Work instruction → Copy each line of the records that includes "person".

***** Data records *****

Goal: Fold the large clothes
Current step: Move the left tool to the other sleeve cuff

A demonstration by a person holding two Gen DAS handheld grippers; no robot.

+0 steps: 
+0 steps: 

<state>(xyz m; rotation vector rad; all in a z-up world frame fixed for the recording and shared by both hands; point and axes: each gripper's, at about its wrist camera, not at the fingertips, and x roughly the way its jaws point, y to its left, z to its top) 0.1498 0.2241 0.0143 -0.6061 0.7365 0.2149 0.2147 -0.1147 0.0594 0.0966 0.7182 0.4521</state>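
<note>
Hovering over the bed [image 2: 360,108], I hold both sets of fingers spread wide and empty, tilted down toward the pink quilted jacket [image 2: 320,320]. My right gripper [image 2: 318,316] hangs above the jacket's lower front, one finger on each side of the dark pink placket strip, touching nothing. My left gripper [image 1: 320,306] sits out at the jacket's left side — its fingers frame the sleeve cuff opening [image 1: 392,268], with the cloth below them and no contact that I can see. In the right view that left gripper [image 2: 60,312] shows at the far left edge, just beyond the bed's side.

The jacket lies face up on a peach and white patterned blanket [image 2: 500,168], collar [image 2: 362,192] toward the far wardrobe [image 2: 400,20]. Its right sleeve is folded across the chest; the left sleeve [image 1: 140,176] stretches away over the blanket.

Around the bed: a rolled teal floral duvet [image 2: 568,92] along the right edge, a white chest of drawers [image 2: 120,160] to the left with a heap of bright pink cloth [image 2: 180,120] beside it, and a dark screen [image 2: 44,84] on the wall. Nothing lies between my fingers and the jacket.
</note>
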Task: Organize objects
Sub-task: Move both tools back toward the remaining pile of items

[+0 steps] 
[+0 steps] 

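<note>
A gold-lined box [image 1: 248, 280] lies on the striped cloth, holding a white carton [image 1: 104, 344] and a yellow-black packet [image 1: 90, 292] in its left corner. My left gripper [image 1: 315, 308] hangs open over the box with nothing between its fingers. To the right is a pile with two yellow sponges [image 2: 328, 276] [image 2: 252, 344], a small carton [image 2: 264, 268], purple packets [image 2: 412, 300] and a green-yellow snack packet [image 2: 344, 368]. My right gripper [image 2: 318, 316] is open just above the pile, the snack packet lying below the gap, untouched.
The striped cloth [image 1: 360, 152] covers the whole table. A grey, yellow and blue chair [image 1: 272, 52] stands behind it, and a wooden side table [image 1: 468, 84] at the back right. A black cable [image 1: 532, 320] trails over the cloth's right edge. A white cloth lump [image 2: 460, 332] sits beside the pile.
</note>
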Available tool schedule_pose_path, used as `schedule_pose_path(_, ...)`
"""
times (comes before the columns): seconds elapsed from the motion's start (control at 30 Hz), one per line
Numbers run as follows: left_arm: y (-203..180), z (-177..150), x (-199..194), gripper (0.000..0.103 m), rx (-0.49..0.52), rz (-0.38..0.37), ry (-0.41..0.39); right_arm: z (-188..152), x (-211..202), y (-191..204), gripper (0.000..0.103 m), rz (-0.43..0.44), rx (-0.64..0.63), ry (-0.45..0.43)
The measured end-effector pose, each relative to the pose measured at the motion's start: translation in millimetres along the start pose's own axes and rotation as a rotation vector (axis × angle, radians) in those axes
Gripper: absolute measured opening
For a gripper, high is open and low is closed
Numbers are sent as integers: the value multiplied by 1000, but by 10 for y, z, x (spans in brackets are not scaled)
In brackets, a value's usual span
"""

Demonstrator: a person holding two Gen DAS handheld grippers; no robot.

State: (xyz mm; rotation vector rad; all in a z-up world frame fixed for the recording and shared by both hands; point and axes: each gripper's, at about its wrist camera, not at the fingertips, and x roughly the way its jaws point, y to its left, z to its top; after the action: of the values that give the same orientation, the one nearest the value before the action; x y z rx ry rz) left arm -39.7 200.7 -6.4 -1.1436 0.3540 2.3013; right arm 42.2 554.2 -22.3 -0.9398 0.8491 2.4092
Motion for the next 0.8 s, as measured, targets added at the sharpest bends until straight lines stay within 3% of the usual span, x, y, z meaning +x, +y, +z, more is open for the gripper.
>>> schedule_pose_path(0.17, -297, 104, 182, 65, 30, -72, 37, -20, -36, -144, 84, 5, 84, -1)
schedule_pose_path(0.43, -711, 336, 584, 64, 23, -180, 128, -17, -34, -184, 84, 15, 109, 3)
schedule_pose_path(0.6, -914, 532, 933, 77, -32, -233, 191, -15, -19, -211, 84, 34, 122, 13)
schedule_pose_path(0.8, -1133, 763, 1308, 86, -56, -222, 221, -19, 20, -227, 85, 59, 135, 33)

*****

Finished exercise →
A demonstration by a person holding two Gen DAS handheld grippers; no robot.
Demonstrator: a person holding two Gen DAS handheld grippers; no robot.

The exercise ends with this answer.